### DIRECTIONS FOR THIS TASK
Nothing below is to be printed except the lines between the line holding "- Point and" and the line holding "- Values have", inclusive, each exactly as it appears.

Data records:
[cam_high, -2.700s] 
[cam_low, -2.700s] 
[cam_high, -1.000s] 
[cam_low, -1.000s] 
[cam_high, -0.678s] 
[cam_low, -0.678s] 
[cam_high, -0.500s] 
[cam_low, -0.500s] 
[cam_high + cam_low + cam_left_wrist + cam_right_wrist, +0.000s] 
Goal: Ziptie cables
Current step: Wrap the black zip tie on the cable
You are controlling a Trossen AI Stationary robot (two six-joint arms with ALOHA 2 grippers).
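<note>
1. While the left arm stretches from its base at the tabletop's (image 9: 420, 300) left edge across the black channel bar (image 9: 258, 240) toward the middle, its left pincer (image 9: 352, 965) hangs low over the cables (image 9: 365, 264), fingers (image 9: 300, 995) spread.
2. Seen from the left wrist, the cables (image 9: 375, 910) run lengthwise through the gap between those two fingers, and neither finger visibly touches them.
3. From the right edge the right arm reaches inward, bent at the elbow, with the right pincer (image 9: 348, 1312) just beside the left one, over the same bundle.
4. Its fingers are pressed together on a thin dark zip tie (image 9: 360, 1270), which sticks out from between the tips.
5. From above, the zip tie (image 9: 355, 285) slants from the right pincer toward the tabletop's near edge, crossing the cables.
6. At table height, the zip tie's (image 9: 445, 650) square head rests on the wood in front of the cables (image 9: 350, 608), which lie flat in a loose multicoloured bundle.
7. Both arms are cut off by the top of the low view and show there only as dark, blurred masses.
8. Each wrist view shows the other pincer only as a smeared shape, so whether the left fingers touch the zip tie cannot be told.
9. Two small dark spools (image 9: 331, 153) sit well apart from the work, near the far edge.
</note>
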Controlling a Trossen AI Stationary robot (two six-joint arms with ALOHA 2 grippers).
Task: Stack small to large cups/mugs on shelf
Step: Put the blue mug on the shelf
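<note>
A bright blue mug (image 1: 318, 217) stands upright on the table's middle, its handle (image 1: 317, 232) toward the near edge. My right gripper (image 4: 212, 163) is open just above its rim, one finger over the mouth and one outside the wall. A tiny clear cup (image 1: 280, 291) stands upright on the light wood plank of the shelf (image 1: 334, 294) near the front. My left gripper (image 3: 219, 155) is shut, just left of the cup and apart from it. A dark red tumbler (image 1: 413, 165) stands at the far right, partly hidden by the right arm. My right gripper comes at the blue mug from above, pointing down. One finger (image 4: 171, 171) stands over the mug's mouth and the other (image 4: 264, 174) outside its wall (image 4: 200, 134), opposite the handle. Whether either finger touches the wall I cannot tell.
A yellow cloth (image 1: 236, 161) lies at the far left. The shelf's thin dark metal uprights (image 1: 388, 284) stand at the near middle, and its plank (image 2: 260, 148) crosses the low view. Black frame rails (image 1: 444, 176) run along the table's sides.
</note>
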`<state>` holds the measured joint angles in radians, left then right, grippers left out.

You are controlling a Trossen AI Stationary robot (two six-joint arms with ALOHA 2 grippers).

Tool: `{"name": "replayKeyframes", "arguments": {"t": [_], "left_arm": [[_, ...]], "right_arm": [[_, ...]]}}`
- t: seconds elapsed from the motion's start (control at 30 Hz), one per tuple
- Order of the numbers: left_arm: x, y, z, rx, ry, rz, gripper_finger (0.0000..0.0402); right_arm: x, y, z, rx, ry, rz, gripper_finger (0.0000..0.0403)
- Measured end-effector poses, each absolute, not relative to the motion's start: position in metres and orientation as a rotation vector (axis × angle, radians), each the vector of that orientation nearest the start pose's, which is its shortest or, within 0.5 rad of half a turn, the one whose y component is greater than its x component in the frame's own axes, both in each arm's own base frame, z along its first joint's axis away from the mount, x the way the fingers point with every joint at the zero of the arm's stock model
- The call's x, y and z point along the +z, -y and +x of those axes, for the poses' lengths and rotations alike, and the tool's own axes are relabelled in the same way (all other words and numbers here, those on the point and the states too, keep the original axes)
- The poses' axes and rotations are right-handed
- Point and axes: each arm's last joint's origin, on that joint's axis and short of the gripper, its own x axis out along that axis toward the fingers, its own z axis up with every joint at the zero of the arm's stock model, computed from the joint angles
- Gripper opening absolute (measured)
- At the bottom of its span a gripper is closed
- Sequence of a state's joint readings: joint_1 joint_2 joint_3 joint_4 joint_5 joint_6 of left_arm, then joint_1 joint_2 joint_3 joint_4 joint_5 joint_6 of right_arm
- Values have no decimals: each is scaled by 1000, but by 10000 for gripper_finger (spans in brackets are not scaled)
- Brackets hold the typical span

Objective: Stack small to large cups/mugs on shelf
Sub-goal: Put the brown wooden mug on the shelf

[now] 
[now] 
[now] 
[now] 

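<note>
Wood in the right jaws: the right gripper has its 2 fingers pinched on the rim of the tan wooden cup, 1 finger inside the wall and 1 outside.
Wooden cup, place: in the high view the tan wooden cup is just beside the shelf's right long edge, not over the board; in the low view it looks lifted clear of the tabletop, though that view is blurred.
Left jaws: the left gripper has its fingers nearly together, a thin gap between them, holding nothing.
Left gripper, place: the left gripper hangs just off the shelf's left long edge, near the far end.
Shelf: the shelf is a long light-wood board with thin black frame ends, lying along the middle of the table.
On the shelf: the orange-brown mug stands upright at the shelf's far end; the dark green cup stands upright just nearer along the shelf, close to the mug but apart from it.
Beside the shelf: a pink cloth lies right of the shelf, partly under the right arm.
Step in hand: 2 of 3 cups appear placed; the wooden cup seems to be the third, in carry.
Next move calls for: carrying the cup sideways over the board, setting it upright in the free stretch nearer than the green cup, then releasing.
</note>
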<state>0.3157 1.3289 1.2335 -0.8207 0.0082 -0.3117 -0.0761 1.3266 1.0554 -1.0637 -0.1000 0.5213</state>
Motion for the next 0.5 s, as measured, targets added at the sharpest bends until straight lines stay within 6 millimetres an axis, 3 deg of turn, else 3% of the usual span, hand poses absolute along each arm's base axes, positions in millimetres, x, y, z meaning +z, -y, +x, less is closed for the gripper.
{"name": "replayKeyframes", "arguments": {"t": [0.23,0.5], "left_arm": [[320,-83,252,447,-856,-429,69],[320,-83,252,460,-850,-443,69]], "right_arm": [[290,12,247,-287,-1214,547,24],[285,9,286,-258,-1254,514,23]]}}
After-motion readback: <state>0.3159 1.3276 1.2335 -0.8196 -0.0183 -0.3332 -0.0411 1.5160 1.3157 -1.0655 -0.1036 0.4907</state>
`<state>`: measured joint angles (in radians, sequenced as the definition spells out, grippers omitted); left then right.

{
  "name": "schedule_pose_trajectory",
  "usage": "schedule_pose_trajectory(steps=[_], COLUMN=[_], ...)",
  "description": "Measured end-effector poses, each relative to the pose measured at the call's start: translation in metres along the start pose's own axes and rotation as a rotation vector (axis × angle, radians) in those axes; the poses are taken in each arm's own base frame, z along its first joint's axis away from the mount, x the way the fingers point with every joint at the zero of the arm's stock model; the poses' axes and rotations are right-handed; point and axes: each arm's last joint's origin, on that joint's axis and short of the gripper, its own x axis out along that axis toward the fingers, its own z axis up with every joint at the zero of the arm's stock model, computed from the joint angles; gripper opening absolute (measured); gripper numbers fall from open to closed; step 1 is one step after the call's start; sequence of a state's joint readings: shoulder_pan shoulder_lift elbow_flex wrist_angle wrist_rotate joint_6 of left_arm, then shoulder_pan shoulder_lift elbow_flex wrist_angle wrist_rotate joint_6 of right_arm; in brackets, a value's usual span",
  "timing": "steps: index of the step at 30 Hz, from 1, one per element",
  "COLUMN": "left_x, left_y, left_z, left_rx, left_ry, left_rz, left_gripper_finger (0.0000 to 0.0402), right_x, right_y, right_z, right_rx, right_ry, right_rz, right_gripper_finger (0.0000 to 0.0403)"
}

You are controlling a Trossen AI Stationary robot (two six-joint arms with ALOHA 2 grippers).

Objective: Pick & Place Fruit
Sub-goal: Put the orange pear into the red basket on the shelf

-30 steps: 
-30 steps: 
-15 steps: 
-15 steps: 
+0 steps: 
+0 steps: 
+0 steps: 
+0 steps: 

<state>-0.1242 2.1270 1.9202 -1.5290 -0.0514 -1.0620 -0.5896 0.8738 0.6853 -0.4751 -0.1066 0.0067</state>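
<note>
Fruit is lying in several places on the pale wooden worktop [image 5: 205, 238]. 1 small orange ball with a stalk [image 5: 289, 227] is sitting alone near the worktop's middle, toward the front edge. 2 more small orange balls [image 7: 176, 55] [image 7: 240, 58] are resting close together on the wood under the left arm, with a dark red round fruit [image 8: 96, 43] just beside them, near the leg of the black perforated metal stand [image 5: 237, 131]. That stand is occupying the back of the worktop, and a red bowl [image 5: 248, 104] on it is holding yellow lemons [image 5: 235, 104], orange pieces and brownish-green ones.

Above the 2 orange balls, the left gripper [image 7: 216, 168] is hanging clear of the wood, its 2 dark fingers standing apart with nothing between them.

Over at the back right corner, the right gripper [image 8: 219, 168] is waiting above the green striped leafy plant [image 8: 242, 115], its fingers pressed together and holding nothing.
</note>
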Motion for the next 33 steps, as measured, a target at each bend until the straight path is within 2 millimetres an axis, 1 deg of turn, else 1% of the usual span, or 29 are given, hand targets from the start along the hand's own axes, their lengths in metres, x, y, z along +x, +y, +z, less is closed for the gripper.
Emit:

### ANSWER TO THIS TASK
- Point and axes: each arm's last joint's origin, on that joint's axis and short of the gripper, its own x axis out along that axis toward the fingers, its own z axis up with every joint at the zero of the arm's stock model, computed from the joint angles
- Gripper opening absolute (measured)
- At the bottom of its span a gripper is closed
- Sequence of a state's joint readings: joint_1 joint_2 joint_3 joint_4 joint_5 joint_6 of left_arm, then joint_1 joint_2 joint_3 joint_4 joint_5 joint_6 of right_arm
- Values have no decimals: each is scaled by 1000, but by 10000 for gripper_finger (spans in brackets are not scaled)

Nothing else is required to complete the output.